ACTIVITY
Write out all of the listing exactly. Add nothing to it.
===============
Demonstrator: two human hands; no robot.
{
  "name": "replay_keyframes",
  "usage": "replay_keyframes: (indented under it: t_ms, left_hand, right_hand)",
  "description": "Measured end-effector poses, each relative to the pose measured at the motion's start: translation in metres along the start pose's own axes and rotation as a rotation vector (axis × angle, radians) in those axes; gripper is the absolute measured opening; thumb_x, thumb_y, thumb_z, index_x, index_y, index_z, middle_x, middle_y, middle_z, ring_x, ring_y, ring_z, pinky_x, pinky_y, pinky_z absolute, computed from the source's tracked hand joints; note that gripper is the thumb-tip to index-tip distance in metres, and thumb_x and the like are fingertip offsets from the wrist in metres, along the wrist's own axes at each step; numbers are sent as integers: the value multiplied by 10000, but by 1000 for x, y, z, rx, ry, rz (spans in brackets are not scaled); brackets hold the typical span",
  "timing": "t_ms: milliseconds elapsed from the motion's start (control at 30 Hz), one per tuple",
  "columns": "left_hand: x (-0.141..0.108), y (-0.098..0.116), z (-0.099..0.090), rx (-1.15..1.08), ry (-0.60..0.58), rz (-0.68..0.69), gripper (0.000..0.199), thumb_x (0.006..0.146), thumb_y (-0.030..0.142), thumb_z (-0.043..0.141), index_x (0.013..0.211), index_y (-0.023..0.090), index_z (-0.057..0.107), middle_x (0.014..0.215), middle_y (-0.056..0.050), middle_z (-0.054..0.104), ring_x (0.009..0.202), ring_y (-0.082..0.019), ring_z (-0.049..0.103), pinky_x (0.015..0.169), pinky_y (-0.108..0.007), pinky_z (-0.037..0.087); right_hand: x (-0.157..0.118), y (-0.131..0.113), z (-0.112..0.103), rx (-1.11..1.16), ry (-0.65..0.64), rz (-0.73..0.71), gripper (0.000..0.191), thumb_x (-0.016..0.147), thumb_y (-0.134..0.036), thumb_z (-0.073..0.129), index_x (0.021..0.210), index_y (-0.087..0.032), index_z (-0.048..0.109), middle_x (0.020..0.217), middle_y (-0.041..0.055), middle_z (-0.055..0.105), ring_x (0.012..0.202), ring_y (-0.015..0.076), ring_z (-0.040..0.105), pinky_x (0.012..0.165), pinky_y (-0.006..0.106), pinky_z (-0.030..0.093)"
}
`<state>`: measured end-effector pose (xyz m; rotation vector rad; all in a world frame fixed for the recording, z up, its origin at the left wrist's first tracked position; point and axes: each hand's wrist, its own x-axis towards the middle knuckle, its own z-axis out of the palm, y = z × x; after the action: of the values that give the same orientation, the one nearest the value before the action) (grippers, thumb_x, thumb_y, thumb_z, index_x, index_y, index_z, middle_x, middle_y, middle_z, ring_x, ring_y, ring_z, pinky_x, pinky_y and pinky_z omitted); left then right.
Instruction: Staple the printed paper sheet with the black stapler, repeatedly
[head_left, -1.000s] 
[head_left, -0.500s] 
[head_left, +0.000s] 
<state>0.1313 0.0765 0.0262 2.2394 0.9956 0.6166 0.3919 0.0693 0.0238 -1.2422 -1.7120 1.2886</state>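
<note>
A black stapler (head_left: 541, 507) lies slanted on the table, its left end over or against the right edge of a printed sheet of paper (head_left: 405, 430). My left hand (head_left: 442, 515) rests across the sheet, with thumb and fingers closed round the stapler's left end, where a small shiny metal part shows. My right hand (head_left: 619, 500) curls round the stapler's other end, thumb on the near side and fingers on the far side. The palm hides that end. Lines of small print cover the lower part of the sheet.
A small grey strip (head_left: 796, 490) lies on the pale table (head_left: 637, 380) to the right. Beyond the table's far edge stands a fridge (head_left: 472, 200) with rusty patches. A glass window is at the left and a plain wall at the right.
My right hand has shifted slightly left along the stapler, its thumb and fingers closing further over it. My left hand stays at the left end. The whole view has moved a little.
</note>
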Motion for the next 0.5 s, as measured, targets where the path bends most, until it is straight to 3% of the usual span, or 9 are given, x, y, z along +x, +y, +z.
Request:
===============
SOLVED PROBLEM
Demonstrator: two human hands; no robot.
{
  "name": "replay_keyframes",
  "usage": "replay_keyframes: (indented under it: t_ms, left_hand, right_hand)",
  "description": "Measured end-effector poses, each relative to the pose measured at the motion's start: translation in metres along the start pose's own axes and rotation as a rotation vector (axis × angle, radians) in those axes; gripper is the absolute measured opening; thumb_x, thumb_y, thumb_z, index_x, index_y, index_z, middle_x, middle_y, middle_z, ring_x, ring_y, ring_z, pinky_x, pinky_y, pinky_z absolute, computed from the source's tracked hand joints; note that gripper is the thumb-tip to index-tip distance in metres, and thumb_x and the like are fingertip offsets from the wrist in metres, along the wrist's own axes at each step; numbers are sent as integers: the value multiplied by 10000, but by 1000 for x, y, z, rx, ry, rz (spans in brackets are not scaled); brackets hold the typical span",
  "timing": "t_ms: milliseconds elapsed from the motion's start (control at 30 Hz), one per tuple",
  "columns": "left_hand: x (-0.141..0.108), y (-0.098..0.116), z (-0.099..0.090), rx (-1.15..1.08), ry (-0.60..0.58), rz (-0.68..0.69), gripper (0.000..0.199), thumb_x (0.006..0.146), thumb_y (-0.030..0.142), thumb_z (-0.043..0.141), index_x (0.013..0.211), index_y (-0.023..0.090), index_z (-0.057..0.107), middle_x (0.014..0.215), middle_y (-0.056..0.050), middle_z (-0.054..0.104), ring_x (0.009..0.202), ring_y (-0.082..0.019), ring_z (-0.049..0.103), pinky_x (0.015..0.169), pinky_y (-0.108..0.007), pinky_z (-0.037..0.087); right_hand: x (-0.157..0.118), y (-0.131..0.113), z (-0.112..0.103), rx (-1.11..1.16), ry (-0.65..0.64), rz (-0.73..0.71), gripper (0.000..0.191), thumb_x (-0.016..0.147), thumb_y (-0.134..0.036), thumb_z (-0.073..0.129), index_x (0.021..0.210), index_y (-0.087..0.032), index_z (-0.048..0.109), middle_x (0.020..0.217), middle_y (-0.041..0.055), middle_z (-0.055..0.105), ring_x (0.012..0.202), ring_y (-0.015..0.076), ring_z (-0.040..0.105), pinky_x (0.012..0.165), pinky_y (-0.006..0.106), pinky_z (-0.030..0.093)"
}
`<state>`: measured end-effector pose (xyz m; rotation vector rad; all in a world frame fixed for the recording, z up, its origin at the left wrist's first tracked position; point and axes: each hand's wrist, its own x-axis towards the middle knuckle, its own z-axis out of the palm, y = z × x; after the action: of the values that give the same orientation, the one nearest the value before the action) (grippers, thumb_x, thumb_y, thumb_z, index_x, index_y, index_z, middle_x, middle_y, middle_z, ring_x, ring_y, ring_z, pinky_x, pinky_y and pinky_z omitted); left then right.
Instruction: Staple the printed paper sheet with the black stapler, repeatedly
[head_left, -1.000s] 
[head_left, -0.500s] 
[head_left, +0.000s] 
<state>0.1313 0.0765 0.0262 2.2394 0.9956 0.6166 0.3919 0.0693 0.0238 -1.2422 -1.7120 1.2886</state>
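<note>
A black stapler (head_left: 541, 507) lies slanted on the table, its left end over or against the right edge of a printed sheet of paper (head_left: 405, 430). My left hand (head_left: 442, 515) rests across the sheet, with thumb and fingers closed round the stapler's left end, where a small shiny metal part shows. My right hand (head_left: 619, 500) curls round the stapler's other end, thumb on the near side and fingers on the far side. The palm hides that end. Lines of small print cover the lower part of the sheet.
A small grey strip (head_left: 796, 490) lies on the pale table (head_left: 637, 380) to the right. Beyond the table's far edge stands a fridge (head_left: 472, 200) with rusty patches. A glass window is at the left and a plain wall at the right.
My right hand has shifted slightly left along the stapler, its thumb and fingers closing further over it. My left hand stays at the left end. The whole view has moved a little.
</note>
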Motion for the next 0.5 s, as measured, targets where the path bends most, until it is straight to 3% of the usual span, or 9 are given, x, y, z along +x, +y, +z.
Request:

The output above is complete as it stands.